### REQUIRED WORK:
Everything from the first line of the material below through the line containing "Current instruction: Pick" must be retyped exactly, and nothing past it.

______________________________

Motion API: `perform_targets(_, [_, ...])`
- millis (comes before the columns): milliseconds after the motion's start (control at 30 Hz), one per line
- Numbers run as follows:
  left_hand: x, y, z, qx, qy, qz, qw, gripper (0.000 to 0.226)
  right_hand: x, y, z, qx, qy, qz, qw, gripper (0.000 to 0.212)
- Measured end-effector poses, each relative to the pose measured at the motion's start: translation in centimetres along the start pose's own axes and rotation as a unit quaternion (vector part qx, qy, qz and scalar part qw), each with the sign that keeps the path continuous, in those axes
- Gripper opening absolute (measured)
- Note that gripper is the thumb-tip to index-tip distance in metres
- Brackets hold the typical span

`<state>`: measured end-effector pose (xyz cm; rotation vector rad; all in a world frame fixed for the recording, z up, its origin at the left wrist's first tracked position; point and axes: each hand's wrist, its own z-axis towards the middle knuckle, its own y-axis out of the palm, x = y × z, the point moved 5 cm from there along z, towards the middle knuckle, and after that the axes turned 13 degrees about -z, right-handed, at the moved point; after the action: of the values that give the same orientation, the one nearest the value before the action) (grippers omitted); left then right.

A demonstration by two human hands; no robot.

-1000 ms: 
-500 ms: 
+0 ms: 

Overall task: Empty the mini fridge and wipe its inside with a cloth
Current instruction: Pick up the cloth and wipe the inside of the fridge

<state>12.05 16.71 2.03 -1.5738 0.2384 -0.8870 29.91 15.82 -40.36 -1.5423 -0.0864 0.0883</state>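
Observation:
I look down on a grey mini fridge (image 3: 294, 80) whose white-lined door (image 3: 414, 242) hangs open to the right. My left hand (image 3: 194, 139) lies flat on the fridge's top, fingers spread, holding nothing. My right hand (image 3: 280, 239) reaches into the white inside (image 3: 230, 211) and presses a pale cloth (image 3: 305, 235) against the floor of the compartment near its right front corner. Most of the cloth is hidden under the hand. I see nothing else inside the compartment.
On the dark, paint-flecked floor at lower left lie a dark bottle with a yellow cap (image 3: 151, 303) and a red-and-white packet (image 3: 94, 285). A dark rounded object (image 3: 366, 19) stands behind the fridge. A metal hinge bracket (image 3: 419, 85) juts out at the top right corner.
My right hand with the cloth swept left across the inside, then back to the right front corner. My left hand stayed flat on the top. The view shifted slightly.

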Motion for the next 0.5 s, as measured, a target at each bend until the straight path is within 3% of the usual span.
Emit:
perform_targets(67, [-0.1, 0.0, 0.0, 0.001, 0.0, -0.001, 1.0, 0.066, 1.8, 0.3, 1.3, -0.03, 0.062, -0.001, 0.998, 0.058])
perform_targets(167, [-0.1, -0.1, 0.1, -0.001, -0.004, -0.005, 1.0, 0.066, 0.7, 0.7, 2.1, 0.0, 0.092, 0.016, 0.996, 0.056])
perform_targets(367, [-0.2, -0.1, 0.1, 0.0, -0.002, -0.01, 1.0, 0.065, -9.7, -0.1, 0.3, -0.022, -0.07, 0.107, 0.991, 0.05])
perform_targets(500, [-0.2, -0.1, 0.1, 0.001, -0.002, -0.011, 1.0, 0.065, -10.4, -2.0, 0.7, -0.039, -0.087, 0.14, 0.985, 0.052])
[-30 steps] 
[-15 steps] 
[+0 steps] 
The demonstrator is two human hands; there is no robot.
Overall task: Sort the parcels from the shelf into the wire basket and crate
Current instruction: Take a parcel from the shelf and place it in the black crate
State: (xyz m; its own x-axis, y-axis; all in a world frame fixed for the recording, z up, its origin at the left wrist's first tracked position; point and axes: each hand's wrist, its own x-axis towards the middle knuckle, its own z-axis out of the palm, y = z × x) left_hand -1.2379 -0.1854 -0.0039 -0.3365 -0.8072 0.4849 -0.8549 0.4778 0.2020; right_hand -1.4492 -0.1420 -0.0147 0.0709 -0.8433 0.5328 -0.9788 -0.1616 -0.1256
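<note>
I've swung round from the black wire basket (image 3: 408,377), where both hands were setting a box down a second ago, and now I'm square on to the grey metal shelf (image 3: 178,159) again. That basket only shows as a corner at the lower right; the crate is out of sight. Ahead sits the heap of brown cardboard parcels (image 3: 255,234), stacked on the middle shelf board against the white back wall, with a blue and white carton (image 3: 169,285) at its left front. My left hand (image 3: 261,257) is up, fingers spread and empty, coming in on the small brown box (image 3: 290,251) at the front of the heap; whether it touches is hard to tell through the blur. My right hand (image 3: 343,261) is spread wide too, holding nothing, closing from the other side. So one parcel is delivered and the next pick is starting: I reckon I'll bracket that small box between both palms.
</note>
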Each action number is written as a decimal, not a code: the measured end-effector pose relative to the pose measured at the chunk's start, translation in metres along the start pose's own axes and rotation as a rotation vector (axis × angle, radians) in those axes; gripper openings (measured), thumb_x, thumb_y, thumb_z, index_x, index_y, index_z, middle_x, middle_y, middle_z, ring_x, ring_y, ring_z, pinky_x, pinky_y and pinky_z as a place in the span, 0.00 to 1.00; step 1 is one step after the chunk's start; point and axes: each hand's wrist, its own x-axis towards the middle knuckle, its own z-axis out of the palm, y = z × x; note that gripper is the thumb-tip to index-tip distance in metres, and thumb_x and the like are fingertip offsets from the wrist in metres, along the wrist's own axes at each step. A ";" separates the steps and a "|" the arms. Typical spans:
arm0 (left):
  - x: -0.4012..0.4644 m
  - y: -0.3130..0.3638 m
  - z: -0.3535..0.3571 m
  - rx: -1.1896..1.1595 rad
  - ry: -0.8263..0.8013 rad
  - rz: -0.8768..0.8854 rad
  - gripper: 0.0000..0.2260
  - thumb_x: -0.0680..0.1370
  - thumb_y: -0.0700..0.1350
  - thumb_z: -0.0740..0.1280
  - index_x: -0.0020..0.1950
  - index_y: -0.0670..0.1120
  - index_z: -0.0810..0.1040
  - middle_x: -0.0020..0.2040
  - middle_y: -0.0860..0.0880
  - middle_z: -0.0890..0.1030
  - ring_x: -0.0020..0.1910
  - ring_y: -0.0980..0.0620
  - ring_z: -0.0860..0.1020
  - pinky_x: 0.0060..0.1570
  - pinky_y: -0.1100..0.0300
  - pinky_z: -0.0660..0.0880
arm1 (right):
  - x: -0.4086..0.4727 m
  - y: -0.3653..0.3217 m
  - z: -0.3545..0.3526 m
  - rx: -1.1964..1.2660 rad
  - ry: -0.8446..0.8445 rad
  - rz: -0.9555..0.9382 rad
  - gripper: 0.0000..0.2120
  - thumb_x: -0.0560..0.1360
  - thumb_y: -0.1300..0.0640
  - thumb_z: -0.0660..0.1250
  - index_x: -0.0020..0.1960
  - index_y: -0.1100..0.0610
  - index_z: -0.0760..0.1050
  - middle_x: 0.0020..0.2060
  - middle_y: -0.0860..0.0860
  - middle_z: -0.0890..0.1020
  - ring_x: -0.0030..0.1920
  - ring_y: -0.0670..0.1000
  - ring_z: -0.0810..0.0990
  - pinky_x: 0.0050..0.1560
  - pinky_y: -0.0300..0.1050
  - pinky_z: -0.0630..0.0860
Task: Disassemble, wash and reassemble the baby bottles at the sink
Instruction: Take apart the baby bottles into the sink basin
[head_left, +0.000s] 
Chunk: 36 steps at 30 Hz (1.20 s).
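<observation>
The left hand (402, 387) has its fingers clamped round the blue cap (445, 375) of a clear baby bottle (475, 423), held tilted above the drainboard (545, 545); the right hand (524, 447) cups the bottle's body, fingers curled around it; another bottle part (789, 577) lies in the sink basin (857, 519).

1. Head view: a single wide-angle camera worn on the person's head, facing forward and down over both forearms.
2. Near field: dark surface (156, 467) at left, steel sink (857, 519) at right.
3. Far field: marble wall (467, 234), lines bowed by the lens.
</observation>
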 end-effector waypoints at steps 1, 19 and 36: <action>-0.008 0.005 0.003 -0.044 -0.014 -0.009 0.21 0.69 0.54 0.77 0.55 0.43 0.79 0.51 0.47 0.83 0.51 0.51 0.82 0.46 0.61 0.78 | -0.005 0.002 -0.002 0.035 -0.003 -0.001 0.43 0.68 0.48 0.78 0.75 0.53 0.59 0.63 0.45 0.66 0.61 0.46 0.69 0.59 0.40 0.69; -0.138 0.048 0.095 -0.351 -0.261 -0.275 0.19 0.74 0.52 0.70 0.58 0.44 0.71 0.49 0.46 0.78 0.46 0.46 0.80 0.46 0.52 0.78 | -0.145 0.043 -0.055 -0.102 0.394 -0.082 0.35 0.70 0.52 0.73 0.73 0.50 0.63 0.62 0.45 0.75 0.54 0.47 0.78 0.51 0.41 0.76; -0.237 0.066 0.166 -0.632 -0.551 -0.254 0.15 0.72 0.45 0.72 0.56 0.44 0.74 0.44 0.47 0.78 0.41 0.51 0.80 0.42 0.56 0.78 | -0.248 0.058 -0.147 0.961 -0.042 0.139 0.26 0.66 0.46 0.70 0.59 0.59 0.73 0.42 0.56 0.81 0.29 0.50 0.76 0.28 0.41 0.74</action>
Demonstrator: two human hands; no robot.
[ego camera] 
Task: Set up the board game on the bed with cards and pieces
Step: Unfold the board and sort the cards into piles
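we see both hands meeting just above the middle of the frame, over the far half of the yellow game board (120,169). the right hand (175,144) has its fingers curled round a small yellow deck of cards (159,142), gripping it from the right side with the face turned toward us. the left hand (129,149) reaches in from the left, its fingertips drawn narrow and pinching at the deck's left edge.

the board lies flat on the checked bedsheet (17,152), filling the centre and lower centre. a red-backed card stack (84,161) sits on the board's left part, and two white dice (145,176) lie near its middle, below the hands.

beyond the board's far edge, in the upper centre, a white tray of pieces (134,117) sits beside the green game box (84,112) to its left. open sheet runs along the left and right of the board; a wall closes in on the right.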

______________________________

### TASK RESPONSE:
Motion API: `perform_targets(_, [_, ...])`
- millis (comes before the columns): milliseconds after the motion's start (control at 30 Hz), one per line
- Numbers run as follows:
  left_hand: x, y, z, qx, qy, qz, qw, gripper (0.000 to 0.226)
  right_hand: x, y, z, qx, qy, qz, qw, gripper (0.000 to 0.212)
- Measured end-effector poses, each relative to the pose measured at the motion's start: translation in centimetres along the start pose's own axes and rotation as a unit quaternion (vector part qx, qy, qz and scalar part qw), each with the sign that keeps the path continuous, in those axes
- Gripper opening absolute (measured)
- Note that gripper is the thumb-tip to index-tip distance in metres
- Brackets hold the typical span

`<state>`: measured end-effector pose (xyz cm; rotation vector rad; all in a world frame fixed for the recording, z up, its origin at the left wrist's first tracked position; point and axes: each hand's wrist, its own z-axis towards the middle knuckle, its own y-axis out of the palm, x = y × z, the point moved 5 cm from there along z, towards the middle knuckle, and after that the axes turned 13 degrees about -z, right-handed, at the moved point; after the action: of the values that give the same orientation, the one nearest the value before the action) (grippers omitted); left then right.

A demonstration by two human hands; no robot.

-1000 ms: 
-500 ms: 
+0 ms: 

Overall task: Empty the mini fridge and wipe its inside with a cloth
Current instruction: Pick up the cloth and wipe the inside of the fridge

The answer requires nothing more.